● Assignment:
In the material below, find the line with "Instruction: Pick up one" and the line with "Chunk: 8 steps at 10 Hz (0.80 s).", then output both and every line between them exactly, omitting pictures.

● Dataset excerpts:
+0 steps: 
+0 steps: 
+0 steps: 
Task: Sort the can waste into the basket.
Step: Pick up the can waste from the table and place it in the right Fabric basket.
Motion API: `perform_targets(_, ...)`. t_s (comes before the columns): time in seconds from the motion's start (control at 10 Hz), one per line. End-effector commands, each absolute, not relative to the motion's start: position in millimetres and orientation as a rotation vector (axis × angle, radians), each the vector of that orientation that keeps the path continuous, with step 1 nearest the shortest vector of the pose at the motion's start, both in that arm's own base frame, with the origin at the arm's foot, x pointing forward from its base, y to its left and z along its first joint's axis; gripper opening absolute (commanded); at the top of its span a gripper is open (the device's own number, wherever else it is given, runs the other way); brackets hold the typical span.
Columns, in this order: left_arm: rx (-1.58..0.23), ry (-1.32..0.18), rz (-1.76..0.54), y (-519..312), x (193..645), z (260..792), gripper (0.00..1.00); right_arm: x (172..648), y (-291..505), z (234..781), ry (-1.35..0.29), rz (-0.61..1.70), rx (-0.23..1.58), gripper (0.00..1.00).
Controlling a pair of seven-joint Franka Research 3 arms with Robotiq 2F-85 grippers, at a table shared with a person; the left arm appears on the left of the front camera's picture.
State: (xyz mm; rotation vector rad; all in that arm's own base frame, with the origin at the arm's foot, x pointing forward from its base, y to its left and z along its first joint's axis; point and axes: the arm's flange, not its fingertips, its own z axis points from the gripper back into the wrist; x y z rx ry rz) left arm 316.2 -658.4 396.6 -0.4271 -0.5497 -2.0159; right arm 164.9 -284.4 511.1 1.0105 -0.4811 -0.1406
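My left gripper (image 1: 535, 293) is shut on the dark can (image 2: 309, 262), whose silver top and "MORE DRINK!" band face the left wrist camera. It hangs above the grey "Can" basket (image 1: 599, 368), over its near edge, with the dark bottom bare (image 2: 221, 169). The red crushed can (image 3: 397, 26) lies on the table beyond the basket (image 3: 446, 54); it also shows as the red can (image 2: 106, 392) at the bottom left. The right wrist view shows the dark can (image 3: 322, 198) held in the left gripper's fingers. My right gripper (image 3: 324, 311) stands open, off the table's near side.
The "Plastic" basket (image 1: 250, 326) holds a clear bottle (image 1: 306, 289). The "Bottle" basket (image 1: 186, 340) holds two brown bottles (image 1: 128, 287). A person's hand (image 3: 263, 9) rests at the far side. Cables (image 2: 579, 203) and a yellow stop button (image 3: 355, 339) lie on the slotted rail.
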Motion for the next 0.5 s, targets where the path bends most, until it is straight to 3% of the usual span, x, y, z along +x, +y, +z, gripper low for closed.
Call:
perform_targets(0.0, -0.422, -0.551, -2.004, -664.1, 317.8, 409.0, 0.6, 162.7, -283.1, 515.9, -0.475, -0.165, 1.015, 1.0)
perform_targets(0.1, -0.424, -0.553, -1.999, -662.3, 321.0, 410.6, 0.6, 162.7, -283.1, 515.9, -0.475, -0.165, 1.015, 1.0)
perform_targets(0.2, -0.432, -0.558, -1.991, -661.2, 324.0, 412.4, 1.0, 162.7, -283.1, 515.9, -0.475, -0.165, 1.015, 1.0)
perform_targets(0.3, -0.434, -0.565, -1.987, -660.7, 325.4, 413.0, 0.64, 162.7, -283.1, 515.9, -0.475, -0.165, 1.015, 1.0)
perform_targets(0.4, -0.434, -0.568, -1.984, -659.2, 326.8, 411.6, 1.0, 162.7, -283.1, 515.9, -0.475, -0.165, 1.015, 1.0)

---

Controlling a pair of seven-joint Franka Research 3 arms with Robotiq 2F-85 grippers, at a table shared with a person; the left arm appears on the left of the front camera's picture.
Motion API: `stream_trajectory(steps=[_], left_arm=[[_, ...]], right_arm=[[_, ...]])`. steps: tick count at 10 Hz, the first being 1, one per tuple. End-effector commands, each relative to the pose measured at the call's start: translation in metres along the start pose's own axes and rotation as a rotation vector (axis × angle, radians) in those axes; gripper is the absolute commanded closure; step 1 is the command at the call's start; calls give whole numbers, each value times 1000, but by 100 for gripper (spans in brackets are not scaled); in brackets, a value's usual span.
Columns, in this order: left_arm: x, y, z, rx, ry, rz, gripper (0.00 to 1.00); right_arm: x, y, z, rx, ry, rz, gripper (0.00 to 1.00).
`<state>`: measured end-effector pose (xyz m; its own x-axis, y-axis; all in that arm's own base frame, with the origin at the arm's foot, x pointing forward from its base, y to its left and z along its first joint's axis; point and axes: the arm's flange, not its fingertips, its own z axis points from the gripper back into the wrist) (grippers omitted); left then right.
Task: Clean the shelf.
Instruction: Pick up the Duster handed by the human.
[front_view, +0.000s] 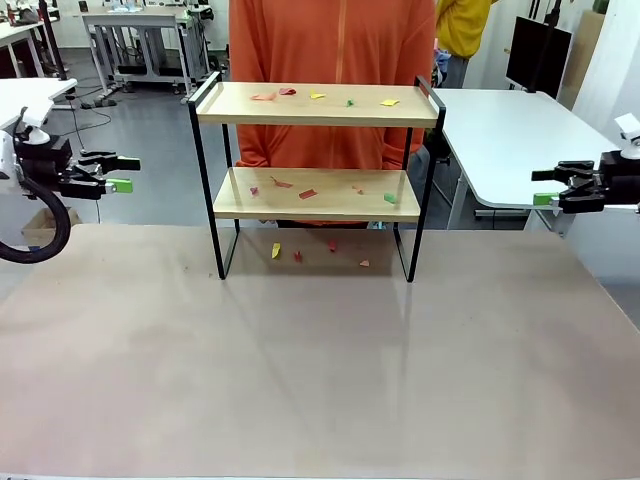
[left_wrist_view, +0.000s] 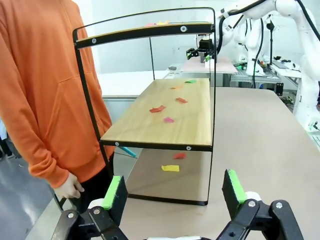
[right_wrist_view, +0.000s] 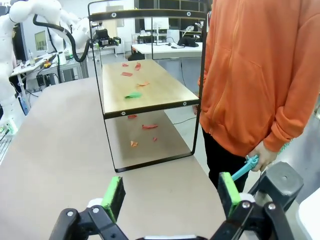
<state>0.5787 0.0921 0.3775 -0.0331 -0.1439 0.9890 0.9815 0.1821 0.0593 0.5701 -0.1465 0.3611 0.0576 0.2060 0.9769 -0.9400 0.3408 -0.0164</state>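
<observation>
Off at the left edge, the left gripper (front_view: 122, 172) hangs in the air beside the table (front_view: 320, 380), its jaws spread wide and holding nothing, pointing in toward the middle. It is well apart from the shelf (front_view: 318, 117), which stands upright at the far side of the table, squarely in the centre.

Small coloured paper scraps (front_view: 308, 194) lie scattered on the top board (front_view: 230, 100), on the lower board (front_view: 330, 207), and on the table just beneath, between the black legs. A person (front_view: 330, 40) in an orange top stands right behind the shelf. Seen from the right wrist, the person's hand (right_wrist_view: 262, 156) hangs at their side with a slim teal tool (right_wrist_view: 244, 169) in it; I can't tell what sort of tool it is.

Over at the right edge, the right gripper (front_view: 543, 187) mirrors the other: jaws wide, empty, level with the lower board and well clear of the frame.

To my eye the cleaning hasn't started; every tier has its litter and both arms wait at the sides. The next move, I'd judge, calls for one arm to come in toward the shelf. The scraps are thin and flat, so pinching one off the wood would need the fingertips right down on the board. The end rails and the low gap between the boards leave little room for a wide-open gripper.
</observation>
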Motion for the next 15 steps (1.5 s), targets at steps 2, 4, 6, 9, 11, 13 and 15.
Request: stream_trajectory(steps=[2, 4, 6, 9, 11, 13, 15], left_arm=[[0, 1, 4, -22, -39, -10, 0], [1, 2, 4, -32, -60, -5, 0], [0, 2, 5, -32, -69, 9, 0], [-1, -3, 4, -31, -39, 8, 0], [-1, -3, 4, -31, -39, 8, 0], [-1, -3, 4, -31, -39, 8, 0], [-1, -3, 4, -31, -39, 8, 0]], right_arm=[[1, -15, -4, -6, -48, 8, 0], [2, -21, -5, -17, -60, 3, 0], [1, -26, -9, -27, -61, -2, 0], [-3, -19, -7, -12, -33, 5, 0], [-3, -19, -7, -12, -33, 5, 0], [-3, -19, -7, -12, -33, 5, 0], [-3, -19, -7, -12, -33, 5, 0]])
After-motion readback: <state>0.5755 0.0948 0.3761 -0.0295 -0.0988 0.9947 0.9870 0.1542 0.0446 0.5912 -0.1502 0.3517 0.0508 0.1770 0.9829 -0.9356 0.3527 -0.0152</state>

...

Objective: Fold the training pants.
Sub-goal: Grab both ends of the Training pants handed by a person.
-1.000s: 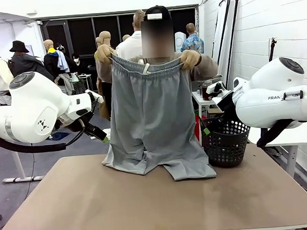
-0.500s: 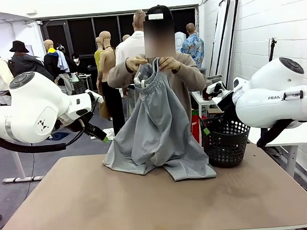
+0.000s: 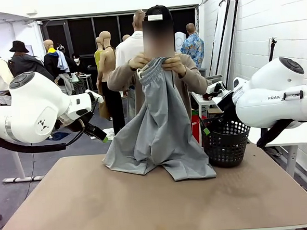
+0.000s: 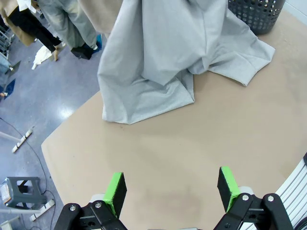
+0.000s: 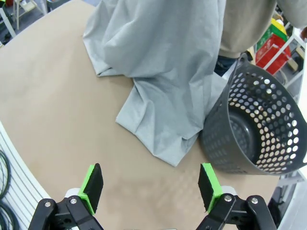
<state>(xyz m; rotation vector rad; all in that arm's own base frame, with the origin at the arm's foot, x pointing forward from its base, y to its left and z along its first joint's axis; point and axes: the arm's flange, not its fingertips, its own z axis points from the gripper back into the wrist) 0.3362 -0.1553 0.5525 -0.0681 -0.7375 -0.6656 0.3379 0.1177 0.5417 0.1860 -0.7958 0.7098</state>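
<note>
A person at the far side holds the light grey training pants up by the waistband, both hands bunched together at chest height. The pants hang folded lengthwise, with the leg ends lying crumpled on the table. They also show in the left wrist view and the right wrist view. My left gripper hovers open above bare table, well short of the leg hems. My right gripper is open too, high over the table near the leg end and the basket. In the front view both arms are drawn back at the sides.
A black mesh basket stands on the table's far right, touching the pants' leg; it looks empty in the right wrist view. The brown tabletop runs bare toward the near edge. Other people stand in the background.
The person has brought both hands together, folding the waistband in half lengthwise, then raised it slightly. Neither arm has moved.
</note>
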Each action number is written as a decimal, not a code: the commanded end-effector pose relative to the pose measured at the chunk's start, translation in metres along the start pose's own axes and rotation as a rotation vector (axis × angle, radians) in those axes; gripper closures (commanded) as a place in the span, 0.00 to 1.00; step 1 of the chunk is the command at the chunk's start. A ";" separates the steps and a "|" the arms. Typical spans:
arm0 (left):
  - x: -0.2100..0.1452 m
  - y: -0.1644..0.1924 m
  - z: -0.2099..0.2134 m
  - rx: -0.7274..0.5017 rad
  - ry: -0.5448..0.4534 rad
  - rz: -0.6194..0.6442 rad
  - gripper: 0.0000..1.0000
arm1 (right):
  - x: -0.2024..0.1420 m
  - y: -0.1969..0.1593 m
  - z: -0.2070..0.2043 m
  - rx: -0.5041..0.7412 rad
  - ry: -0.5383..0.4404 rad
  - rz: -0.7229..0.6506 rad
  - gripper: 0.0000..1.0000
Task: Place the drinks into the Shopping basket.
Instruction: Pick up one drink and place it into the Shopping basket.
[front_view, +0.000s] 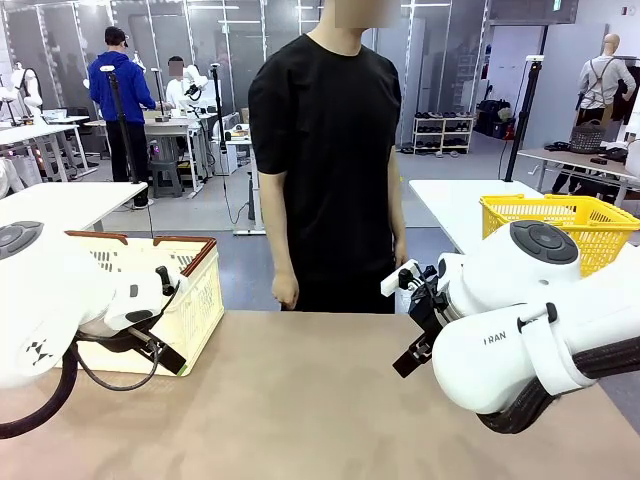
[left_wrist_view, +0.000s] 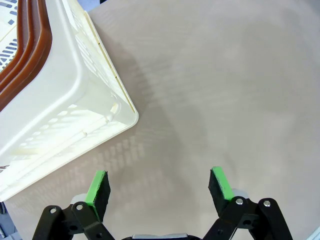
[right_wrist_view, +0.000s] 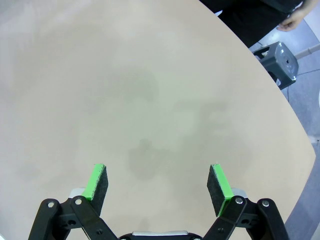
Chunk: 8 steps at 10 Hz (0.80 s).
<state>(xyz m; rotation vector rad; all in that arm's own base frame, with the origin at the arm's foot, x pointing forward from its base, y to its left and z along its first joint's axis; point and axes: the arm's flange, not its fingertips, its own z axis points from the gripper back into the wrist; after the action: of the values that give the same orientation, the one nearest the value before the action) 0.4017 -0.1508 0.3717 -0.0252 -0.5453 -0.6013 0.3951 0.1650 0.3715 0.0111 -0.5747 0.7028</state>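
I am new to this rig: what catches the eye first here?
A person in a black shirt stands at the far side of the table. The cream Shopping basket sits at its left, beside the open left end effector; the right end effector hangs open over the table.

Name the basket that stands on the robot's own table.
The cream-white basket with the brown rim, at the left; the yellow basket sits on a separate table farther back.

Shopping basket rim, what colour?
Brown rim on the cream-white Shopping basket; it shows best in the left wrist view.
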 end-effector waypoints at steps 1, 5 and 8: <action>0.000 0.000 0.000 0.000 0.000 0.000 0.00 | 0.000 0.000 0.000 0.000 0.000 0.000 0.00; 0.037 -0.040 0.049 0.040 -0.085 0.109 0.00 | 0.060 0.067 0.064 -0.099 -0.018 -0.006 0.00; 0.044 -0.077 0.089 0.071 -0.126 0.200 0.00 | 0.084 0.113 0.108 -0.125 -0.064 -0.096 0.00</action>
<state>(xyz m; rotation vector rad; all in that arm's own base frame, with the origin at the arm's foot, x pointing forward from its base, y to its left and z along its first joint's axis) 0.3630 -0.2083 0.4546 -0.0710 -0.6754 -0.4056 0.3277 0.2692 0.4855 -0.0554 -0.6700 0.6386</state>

● Task result:
Instruction: Pick up one drink and place it into the Shopping basket.
[front_view, +0.000s] 
[left_wrist_view, +0.000s] 
[right_wrist_view, +0.000s] 
Chunk: 8 steps at 10 Hz (0.80 s).

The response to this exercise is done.